Aim of the task
From the data below, return all lines holding the string "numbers".

##### Available data

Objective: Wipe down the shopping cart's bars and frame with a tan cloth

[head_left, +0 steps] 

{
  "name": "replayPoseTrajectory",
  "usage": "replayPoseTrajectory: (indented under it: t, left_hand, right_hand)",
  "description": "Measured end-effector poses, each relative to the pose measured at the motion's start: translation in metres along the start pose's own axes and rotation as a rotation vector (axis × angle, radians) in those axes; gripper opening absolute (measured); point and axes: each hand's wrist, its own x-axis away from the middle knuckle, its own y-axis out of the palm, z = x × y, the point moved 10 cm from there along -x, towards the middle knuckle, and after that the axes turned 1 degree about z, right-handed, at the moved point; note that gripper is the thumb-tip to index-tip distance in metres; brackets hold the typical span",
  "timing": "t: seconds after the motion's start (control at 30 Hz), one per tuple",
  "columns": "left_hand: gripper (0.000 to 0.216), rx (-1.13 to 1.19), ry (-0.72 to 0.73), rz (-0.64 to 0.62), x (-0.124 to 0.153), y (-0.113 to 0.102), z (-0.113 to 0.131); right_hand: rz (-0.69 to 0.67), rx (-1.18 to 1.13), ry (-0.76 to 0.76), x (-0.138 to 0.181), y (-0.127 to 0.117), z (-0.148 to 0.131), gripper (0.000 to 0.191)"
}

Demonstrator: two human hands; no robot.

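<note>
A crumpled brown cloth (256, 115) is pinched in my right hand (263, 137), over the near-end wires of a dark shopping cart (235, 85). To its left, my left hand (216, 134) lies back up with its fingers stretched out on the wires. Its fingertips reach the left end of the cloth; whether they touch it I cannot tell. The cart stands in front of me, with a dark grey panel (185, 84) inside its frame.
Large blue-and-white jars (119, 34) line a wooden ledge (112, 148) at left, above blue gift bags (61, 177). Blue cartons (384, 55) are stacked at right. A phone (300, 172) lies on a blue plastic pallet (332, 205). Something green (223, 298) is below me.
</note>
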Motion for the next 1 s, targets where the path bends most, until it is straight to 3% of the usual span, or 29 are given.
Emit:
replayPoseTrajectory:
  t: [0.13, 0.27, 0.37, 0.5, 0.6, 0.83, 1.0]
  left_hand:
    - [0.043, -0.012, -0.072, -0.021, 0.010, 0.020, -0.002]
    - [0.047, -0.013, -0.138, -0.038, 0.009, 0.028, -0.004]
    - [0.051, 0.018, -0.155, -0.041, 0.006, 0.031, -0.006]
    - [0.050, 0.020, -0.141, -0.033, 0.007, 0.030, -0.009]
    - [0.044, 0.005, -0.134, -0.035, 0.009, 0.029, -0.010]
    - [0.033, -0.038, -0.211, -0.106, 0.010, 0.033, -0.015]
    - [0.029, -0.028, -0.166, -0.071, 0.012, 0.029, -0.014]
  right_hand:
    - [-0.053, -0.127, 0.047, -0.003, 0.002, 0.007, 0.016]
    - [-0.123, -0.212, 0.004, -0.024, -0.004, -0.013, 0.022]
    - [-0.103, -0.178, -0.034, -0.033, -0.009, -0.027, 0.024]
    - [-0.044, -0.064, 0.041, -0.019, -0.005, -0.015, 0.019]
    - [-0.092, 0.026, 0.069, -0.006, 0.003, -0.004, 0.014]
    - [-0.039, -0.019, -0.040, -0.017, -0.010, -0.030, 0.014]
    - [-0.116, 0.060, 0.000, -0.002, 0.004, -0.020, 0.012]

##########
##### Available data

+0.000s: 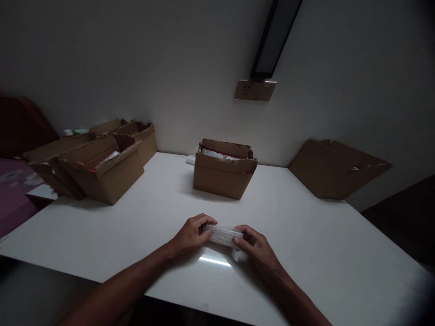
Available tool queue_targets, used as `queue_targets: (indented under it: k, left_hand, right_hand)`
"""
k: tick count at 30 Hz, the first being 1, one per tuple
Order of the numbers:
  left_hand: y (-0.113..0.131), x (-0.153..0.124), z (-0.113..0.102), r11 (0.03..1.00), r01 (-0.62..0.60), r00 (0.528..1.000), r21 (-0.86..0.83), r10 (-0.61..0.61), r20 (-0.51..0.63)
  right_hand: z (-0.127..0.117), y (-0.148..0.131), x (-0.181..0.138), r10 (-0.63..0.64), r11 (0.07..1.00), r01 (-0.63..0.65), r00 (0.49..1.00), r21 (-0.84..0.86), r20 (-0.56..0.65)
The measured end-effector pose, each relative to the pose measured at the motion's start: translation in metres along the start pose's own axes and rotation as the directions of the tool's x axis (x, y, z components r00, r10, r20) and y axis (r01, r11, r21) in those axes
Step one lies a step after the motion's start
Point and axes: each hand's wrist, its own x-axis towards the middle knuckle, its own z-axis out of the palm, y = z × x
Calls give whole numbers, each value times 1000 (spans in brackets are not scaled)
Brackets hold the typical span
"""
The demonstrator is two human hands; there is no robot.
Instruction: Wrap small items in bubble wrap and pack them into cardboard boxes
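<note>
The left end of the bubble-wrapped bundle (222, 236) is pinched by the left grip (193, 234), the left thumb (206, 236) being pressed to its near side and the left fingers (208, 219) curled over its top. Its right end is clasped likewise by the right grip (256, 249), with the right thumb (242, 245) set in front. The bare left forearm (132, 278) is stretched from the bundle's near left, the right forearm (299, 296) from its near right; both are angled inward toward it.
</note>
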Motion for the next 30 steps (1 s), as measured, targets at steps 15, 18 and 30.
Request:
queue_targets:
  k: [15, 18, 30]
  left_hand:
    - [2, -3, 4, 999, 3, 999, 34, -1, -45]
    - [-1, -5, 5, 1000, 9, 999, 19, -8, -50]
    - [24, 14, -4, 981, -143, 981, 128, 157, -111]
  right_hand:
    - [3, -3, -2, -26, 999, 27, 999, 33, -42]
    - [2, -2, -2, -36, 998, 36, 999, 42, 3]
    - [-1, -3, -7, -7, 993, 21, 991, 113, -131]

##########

Task output
Order of the numbers:
Calls give whole numbers, each value times 1000 (spans in brackets are not scaled)

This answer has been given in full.